BLOG: Weather folklore about 'red skies' explained

(Photo courtesy Ellen Devenny Photography) (Photo courtesy Ellen Devenny Photography)
CHARLOTTE, NC (WBTV) -

One of the most common pictures people send me on my Eric Thomas WBTV Facebook page are pretty shots of sunrises and sunsets. And one of the most common questions I get over the years are about the following saying: Red skies at night, sailors delight, red skies in the morning, sailors take warning.

People want to know if there is any truth to that or is it pure folklore?  Many sayings about the weather and the various folklore that we encounter are actually devoid of any scientific merit.  But then again, some sayings can be explained through science and this proverb is one of them.

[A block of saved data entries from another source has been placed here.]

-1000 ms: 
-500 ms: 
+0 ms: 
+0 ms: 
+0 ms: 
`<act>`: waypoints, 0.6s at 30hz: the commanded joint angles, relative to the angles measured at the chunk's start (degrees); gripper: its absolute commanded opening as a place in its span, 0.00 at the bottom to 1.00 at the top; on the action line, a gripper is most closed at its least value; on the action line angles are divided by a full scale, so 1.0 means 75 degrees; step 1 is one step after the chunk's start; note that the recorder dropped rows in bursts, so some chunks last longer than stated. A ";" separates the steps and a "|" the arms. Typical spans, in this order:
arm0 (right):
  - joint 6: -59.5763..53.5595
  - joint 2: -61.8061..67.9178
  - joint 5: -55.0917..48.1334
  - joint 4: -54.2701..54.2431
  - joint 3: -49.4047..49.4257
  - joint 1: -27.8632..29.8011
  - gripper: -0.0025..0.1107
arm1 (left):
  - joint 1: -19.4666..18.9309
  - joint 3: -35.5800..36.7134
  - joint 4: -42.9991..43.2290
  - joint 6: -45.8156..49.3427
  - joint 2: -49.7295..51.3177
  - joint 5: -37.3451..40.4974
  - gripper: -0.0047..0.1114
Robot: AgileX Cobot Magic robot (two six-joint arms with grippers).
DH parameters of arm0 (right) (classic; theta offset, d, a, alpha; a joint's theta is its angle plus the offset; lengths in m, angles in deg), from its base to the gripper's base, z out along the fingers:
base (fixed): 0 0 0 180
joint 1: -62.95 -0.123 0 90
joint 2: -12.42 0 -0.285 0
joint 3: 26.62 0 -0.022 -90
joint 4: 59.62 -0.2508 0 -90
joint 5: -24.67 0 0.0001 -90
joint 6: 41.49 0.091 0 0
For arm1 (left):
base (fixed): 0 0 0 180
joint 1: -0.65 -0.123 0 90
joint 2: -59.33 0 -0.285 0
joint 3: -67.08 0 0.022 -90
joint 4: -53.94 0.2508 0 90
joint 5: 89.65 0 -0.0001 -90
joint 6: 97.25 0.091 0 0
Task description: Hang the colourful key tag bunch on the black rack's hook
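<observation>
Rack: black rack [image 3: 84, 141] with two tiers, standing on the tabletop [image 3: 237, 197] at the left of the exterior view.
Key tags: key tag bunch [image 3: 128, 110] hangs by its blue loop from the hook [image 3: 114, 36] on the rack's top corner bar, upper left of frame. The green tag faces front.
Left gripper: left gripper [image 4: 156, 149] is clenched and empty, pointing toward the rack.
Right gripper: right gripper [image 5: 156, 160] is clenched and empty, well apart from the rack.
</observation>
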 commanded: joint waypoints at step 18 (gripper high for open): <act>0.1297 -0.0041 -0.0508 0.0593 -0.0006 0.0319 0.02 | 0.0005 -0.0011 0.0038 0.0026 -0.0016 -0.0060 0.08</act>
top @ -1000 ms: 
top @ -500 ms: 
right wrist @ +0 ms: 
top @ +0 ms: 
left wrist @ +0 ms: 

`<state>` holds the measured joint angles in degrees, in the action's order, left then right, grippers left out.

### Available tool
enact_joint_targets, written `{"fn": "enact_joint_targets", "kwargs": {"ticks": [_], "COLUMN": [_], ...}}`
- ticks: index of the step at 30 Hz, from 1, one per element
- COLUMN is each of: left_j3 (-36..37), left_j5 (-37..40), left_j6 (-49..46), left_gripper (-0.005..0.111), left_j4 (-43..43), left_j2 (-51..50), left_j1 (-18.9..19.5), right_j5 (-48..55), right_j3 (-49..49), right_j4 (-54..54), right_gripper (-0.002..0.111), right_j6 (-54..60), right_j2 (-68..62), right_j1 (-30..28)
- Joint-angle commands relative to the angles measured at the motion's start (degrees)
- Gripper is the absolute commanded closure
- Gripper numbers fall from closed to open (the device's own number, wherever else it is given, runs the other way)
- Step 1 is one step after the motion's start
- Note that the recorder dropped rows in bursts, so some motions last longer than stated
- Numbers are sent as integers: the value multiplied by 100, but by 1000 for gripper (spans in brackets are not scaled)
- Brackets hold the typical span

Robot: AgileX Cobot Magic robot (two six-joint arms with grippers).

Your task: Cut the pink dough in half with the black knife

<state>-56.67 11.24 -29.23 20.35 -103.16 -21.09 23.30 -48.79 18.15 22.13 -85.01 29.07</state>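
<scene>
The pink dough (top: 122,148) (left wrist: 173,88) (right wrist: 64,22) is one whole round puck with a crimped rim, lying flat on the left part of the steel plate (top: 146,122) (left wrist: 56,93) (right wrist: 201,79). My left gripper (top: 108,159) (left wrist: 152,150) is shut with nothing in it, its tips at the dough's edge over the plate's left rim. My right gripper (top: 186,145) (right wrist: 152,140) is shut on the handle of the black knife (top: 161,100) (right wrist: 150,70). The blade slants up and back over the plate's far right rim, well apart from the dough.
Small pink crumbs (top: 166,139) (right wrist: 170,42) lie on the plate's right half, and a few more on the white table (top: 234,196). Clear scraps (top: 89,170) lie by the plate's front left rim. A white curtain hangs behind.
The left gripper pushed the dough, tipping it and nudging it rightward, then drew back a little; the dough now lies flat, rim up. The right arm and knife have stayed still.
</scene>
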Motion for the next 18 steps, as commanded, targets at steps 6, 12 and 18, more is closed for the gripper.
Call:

We all know when the sun gets low in the sky, there is a tendency for it to become more yellowish, or orange, or perhaps even a ruby red.  The exact hue depends on how much particulate matter is in the atmosphere. Small particles and aerosols "scatter" the blue wavelengths away from the main beam of light, which leaves behind the reddish color. 

High pressure regions, which are generally fair-weather systems, are known for their calm environments. Because of the lack of wind, there is more likely to be a buildup of particulate matter. Thus, high pressure to the west (red sky at night) is likely moving toward you, therefore bringing quiet weather while red skies in the morning means high pressure is to your east meaning fair weather is more likely moving away.